Moderate-intensity aerobic exercise means working hard at about a level-six
intensity on a scale of 10. You should still be able to carry on a conversation
during exercise.
Older
adults or adults with chronic conditions should develop an activity plan with a
health professional to manage risks and take therapeutic needs into account.
This will maximize the benefits of physical activity and ensure your safety.
Starting
an exercise program can sound like a daunting task, but just remember that your
main goal is to meet the basic physical activity recommendations: 30 minutes of
moderate-intensity physical activity at least five days per week, or
vigorous-intensity activity at least three days per week, and strength training
two to three times per week.
Choose
activities that appeal to you and will make exercise fun. Walking is a great,
easy way to do moderate-intensity physical activity.
ADDITIONAL TIPS:
- Start, and get help if you need it.
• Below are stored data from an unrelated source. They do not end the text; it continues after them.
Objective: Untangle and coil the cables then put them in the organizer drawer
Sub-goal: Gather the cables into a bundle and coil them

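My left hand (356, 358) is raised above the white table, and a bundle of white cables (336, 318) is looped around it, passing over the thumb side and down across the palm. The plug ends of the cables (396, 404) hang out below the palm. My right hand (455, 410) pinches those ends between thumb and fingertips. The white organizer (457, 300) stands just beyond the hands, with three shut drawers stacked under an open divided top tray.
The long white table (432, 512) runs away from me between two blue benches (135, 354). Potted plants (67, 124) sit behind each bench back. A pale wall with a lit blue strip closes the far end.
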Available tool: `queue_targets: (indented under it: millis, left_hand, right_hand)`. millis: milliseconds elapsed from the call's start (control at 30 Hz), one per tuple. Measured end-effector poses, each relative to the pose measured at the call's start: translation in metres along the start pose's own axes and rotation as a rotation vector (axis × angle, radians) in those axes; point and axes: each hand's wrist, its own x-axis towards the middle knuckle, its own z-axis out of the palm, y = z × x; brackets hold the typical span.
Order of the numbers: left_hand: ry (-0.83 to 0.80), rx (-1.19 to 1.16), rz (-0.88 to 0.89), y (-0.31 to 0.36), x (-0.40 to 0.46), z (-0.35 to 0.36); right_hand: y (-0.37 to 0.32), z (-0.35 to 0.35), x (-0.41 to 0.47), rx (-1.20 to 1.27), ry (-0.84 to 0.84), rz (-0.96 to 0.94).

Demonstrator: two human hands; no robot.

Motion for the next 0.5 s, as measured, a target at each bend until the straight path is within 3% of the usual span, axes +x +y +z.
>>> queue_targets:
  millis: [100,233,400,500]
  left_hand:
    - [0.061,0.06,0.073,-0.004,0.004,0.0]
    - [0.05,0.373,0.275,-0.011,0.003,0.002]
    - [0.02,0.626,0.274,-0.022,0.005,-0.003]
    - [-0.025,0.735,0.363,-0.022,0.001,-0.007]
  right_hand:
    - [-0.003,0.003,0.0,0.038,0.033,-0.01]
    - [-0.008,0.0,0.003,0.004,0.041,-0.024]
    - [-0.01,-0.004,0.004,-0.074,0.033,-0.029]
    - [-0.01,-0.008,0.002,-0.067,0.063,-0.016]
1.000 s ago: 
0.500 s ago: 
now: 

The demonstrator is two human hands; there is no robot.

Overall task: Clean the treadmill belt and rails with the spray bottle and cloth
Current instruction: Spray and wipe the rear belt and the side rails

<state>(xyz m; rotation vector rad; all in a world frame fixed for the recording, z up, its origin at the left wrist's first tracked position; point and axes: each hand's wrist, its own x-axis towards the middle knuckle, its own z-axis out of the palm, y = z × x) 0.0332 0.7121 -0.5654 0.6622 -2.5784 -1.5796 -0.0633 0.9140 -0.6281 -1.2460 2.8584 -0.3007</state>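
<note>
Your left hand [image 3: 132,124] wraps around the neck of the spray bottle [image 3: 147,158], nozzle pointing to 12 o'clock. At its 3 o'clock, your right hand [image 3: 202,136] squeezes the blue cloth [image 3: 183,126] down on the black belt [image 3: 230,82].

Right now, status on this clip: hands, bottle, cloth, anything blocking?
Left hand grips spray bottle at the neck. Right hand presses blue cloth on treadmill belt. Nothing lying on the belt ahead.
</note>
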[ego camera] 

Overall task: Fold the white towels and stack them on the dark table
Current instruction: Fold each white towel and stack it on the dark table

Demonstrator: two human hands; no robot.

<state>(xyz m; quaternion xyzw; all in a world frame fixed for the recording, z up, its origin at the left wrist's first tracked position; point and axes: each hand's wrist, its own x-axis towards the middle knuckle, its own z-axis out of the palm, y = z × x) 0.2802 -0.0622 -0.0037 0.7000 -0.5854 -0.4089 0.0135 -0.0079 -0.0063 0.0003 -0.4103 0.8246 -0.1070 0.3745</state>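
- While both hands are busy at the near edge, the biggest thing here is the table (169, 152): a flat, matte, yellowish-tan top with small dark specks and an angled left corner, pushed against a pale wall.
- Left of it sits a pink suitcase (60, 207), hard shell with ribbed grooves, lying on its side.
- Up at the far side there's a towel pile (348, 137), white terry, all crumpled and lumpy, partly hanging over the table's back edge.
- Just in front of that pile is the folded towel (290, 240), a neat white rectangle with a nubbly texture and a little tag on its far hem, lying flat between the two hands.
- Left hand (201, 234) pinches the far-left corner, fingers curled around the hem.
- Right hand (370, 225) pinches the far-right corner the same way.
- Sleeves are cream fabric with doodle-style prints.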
The general recommendation is that older adults should meet or exceed 30 minutes of moderate physical activity on most days of the week; however, it is also recognized that goals below this threshold may be necessary for older adults who have physical impairments or functional limitations.
- Functional health is an important benefit of physical activity for older adults. Physical activity contributes to the ease of doing everyday activities, such as gardening, walking or cleaning the house.
- Strength training is extremely important. Strength training is important for all adults, but especially so for older adults, as it prevents loss of muscle mass and bone, and is beneficial for functional health.
- If you can exceed the minimum recommendations, do it! The minimum recommendations are just that: the minimum needed to maintain health and see fitness benefits. If you can exceed the minimum, you can improve your personal fitness, improve management of an existing disease or condition, and reduce your risk for health conditions and mortality.
- Flexibility is also important. Each day you perform aerobic or strength-training activities, take an extra 10 minutes to stretch the major muscle and tendon groups, with 10-30 seconds for each stretch. Repeat each stretch three to four times. Flexibility training will promote the ease of performing everyday activities.